▶ **Exercise brief**
Please give the listing underneath again, exactly as shown.
___ Entries shown
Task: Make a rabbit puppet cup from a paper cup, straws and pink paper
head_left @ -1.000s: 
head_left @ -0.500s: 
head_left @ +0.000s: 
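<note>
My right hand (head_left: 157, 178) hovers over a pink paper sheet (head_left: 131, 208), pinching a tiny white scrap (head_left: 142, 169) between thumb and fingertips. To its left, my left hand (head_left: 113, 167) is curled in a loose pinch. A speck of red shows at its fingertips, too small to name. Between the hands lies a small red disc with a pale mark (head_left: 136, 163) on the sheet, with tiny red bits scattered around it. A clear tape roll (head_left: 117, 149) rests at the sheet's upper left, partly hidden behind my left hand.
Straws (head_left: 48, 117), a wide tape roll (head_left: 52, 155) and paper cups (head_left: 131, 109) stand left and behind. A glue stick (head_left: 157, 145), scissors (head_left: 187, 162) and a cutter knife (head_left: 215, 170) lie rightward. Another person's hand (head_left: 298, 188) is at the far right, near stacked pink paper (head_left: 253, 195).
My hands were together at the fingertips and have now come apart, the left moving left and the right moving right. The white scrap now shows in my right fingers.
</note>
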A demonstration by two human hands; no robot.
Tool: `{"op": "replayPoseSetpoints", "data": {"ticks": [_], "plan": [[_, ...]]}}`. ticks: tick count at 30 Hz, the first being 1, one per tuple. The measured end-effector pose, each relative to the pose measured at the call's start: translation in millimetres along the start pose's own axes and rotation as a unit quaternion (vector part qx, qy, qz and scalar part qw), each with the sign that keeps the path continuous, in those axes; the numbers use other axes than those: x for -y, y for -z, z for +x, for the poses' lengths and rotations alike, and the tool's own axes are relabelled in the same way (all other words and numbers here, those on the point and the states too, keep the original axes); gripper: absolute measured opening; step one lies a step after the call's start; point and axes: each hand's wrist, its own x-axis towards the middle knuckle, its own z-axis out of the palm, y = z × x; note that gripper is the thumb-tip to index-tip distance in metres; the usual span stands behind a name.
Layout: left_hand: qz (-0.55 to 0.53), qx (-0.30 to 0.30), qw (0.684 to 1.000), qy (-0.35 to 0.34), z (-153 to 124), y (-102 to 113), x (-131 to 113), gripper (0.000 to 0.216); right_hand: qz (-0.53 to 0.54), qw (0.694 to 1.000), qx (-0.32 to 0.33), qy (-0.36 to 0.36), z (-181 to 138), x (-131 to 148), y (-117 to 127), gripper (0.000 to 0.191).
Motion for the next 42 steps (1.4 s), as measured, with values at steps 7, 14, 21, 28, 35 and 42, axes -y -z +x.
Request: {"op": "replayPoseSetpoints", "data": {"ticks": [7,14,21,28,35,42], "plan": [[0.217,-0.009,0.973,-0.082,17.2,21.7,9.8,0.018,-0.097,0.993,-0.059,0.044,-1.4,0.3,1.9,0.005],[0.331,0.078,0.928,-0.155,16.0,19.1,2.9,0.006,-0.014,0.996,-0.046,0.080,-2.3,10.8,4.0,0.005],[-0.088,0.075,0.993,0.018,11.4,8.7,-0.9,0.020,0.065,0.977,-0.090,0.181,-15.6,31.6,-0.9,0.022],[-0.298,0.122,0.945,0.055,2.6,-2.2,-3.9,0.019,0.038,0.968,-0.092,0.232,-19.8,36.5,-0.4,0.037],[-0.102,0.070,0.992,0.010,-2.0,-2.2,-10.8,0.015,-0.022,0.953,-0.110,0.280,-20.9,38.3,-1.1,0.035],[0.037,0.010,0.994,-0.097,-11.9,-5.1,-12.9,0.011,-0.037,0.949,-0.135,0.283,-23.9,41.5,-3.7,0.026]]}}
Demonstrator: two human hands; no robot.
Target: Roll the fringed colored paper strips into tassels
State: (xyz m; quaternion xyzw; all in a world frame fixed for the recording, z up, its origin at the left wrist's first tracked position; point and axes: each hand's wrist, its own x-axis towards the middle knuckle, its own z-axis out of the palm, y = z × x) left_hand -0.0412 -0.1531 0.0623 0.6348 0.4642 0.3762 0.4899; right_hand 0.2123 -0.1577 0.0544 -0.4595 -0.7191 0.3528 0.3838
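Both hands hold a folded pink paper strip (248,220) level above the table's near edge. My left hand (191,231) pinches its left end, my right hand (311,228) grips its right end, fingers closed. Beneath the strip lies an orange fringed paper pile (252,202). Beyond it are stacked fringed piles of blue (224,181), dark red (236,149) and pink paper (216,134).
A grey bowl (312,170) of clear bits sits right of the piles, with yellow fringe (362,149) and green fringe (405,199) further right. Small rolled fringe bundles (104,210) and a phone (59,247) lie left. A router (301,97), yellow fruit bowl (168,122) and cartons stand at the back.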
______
▶ **Your solution**
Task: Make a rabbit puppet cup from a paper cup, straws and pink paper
head_left @ -1.000s: 
head_left @ -0.500s: 
head_left @ +0.000s: 
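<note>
My right hand (head_left: 157, 178) hovers over a pink paper sheet (head_left: 131, 208), pinching a tiny white scrap (head_left: 142, 169) between thumb and fingertips. To its left, my left hand (head_left: 113, 167) is curled in a loose pinch. A speck of red shows at its fingertips, too small to name. Between the hands lies a small red disc with a pale mark (head_left: 136, 163) on the sheet, with tiny red bits scattered around it. A clear tape roll (head_left: 117, 149) rests at the sheet's upper left, partly hidden behind my left hand.
Straws (head_left: 48, 117), a wide tape roll (head_left: 52, 155) and paper cups (head_left: 131, 109) stand left and behind. A glue stick (head_left: 157, 145), scissors (head_left: 187, 162) and a cutter knife (head_left: 215, 170) lie rightward. Another person's hand (head_left: 298, 188) is at the far right, near stacked pink paper (head_left: 253, 195).
My hands were together at the fingertips and have now come apart, the left moving left and the right moving right. The white scrap now shows in my right fingers.
</note>
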A demonstration by two human hands; no robot.
Tool: `{"op": "replayPoseSetpoints", "data": {"ticks": [_], "plan": [[_, ...]]}}`. ticks: tick count at 30 Hz, the first being 1, one per tuple. The measured end-effector pose, each relative to the pose measured at the call's start: translation in millimetres along the start pose's own axes and rotation as a unit quaternion (vector part qx, qy, qz and scalar part qw), each with the sign that keeps the path continuous, in those axes; the numbers use other axes than those: x for -y, y for -z, z for +x, for the poses' lengths and rotations alike, and the tool's own axes are relabelled in the same way (all other words and numbers here, those on the point and the states too, keep the original axes); gripper: absolute measured opening; step one lies a step after the call's start; point and axes: each hand's wrist, its own x-axis towards the middle knuckle, its own z-axis out of the palm, y = z × x; note that gripper is the thumb-tip to index-tip distance in metres; the usual span stands behind a name.
Layout: left_hand: qz (-0.55 to 0.53), qx (-0.30 to 0.30), qw (0.684 to 1.000), qy (-0.35 to 0.34), z (-153 to 124), y (-102 to 113), x (-131 to 113), gripper (0.000 to 0.216); right_hand: qz (-0.53 to 0.54), qw (0.694 to 1.000), qx (-0.32 to 0.33), qy (-0.36 to 0.36), z (-181 to 138), x (-131 to 148), y (-117 to 127), gripper (0.000 to 0.191).
Motion for the next 42 steps (1.4 s), as measured, with values at steps 7, 14, 21, 28, 35 and 42, axes -y -z +x.
Request: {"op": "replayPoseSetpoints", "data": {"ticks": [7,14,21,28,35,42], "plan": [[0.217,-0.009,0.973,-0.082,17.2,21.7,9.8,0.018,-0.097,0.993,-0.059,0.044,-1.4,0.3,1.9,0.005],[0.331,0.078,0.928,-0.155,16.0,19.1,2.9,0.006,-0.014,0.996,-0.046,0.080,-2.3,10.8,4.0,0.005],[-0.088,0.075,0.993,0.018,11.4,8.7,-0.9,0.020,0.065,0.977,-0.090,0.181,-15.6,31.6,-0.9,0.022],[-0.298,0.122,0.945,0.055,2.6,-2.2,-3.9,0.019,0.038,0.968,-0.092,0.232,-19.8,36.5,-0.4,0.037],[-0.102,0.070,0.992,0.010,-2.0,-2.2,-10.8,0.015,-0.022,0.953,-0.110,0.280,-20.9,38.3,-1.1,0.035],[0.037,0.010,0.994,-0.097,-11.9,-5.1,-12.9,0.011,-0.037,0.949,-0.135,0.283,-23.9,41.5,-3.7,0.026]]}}
Demonstrator: two human hands; no robot.
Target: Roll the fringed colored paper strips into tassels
State: (xyz m; quaternion xyzw; all in a world frame fixed for the recording, z up, its origin at the left wrist's first tracked position; point and axes: each hand's wrist, its own x-axis towards the middle knuckle, its own z-axis out of the palm, y = z × x) left_hand -0.0412 -0.1531 0.0623 0.6348 0.4642 0.3762 0.4899; right_hand 0.2123 -0.1577 0.0544 -0.4595 -0.7191 0.3528 0.3838
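Both hands hold a folded pink paper strip (248,220) level above the table's near edge. My left hand (191,231) pinches its left end, my right hand (311,228) grips its right end, fingers closed. Beneath the strip lies an orange fringed paper pile (252,202). Beyond it are stacked fringed piles of blue (224,181), dark red (236,149) and pink paper (216,134).
A grey bowl (312,170) of clear bits sits right of the piles, with yellow fringe (362,149) and green fringe (405,199) further right. Small rolled fringe bundles (104,210) and a phone (59,247) lie left. A router (301,97), yellow fruit bowl (168,122) and cartons stand at the back.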

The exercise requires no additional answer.